You get in relationship with someone, remember attach. So that's where attachment styles come in because when we attach romantically, that is usually when the insecure attachment style will show up and those insecure attachment characteristics will show up in the relationship, and a lot of times it's either because you're with someone who is doing things that really trigger those insecurities with you, or sometimes you're with someone who you feel like could be the one, or they're a really great person and you are putting a lot into this relationship.[00:05:00] 

Now side note, what I want to say is to that point on both of those types of relationships, whether it's somebody that is not really bringing out the best in you and they're, and they are validating your insecurities, or you are with someone that you're like man and this is a great person either way, what happens is we put all of our needs into this person and we want them to fulfill all of our needs.

So we've taken that away from ourselves. we are not fulfilling our own needs, and then we dump this

responsibility onto this new partner. Oh, hey, now I get all of my needs met through you. I get all of my validation through you, and that then becomes really [00:06:00] where the problem lies and where we get stuck in these habits. In this high alert stage is also when we're probably constantly going to our partner for that reassurance.

So they may have said that they went to lunch with coworkers, and you're going to ask question after question after question to get them to say what you want them to say or find that relief that, oh, it was only male coworkers that went, or vice versa. It was only female coworkers that went basically that there was no one there that you needed to worry about.

That's what you're looking for and you go to your partner to validate that, to tell you that that's the case, or that whoever they were there with, they aren't attracted to.

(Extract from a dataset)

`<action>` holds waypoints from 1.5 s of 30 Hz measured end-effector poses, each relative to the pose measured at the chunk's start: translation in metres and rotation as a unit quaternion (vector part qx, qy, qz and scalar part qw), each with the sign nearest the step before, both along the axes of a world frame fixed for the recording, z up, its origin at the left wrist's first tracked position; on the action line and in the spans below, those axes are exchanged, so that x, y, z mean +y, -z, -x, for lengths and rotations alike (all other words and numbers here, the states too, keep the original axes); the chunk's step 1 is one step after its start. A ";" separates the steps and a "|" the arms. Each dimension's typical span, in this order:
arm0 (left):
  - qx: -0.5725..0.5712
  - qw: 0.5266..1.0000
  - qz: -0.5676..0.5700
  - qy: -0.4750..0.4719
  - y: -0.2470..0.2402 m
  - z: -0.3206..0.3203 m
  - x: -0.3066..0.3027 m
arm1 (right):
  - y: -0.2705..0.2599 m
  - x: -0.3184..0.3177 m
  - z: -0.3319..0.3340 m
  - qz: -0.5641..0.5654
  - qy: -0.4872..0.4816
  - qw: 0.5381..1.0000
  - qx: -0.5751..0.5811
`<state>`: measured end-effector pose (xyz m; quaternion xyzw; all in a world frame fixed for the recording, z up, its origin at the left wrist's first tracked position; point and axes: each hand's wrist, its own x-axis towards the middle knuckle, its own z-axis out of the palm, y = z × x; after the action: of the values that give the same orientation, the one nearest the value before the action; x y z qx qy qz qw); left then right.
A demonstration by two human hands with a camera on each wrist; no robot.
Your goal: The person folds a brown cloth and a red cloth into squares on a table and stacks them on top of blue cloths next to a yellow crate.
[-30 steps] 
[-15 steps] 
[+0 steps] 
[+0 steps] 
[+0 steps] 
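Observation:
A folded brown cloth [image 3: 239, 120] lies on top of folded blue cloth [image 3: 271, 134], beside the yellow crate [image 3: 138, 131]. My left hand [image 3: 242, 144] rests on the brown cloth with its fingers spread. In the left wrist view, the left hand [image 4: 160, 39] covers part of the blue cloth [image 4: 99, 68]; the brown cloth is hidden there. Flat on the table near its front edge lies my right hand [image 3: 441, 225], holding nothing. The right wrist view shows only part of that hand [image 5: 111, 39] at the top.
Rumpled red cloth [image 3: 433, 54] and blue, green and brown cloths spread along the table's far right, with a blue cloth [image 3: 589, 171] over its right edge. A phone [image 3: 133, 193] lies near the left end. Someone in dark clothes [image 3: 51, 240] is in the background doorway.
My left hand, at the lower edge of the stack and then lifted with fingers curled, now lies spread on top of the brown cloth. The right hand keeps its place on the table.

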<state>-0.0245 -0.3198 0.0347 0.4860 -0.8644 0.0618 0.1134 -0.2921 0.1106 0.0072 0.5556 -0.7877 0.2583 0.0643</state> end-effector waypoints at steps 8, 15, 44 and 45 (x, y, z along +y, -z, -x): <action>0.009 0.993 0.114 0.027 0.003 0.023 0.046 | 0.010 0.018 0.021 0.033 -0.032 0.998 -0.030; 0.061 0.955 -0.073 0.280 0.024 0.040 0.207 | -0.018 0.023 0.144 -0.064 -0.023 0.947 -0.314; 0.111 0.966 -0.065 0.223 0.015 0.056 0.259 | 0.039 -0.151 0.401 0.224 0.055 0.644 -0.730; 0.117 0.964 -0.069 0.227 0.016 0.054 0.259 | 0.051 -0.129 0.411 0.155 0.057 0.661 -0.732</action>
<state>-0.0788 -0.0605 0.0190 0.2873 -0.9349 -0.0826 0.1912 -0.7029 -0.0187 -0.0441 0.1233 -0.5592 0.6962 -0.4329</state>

And so we're starting to go then to our partner I feel [00:07:00] uncomfortable, and now I'm putting the responsibility on you to make me not feel uncomfortable.

And then we feel really bad in this stage. This is where a lot of the guilt and the shame and really not liking ourselves because we're jealous, and the more we have to go to our partner for this validation, the worse we feel about it. It doesn't last for very long, so then we have to go back to our partner for it again.

Now our partner starts to get upset and they start to get irritated with us, and that makes us feel even worse and continues to poke on those insecurities. And it just heightens how you're already feeling, and that is just the vicious cycle that we're in.

Also, usually in this stage is where all the insecure habits start checking their phone, looking at their emails, [00:08:00] looking them up on location services, asking them a million questions when you're not really interested in how their day was, you are only interested in getting the information that you need to feel better.

So that's when all of these insecure things start. This is typically we're, um, maybe having arguments in our relationship or you're shutting down and kind of freezing on them and really making them pay in, in a way for how you are feeling. Oftentimes too, if you haven't come to the point where you realize this is a you thing, not a them thing,

We're really blaming our partners at this stage and saying things like, well, if you wouldn't look at her, I wouldn't get upset. If you weren't this way, then I would feel better if you gave me more attention. If you called me during the day.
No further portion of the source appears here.